Exercise prompt >> In the material below, count the lines where the word "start" appears. Nothing but the number, please.
'''
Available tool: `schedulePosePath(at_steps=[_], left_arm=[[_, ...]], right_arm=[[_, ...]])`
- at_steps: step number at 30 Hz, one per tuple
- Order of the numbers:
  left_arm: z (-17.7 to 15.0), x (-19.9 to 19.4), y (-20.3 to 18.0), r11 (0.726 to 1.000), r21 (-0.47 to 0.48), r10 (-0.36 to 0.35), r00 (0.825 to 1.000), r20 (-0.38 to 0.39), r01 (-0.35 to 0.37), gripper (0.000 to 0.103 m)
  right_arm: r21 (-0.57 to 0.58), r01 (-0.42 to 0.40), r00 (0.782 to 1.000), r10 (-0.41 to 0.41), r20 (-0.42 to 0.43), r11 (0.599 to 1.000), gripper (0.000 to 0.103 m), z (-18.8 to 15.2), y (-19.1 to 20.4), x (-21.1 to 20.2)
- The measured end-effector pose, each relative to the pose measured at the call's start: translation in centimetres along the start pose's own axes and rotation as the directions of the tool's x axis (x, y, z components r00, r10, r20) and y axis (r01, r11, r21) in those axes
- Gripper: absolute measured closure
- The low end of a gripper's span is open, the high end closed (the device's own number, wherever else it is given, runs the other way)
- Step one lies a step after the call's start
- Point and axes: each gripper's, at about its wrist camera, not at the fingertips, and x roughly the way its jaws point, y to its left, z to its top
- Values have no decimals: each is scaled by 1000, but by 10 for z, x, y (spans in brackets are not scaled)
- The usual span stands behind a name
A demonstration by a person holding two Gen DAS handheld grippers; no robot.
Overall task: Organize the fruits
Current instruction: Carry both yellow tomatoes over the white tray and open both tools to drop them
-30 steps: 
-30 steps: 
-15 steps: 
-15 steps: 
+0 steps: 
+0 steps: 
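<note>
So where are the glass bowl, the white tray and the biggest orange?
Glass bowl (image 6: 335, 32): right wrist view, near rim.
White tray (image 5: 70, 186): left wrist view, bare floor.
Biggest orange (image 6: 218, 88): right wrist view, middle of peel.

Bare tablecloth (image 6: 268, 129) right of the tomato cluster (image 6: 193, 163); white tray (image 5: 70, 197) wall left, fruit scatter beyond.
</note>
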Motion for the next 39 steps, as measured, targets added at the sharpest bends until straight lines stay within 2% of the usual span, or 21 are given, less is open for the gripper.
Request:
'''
Completed exercise >> 2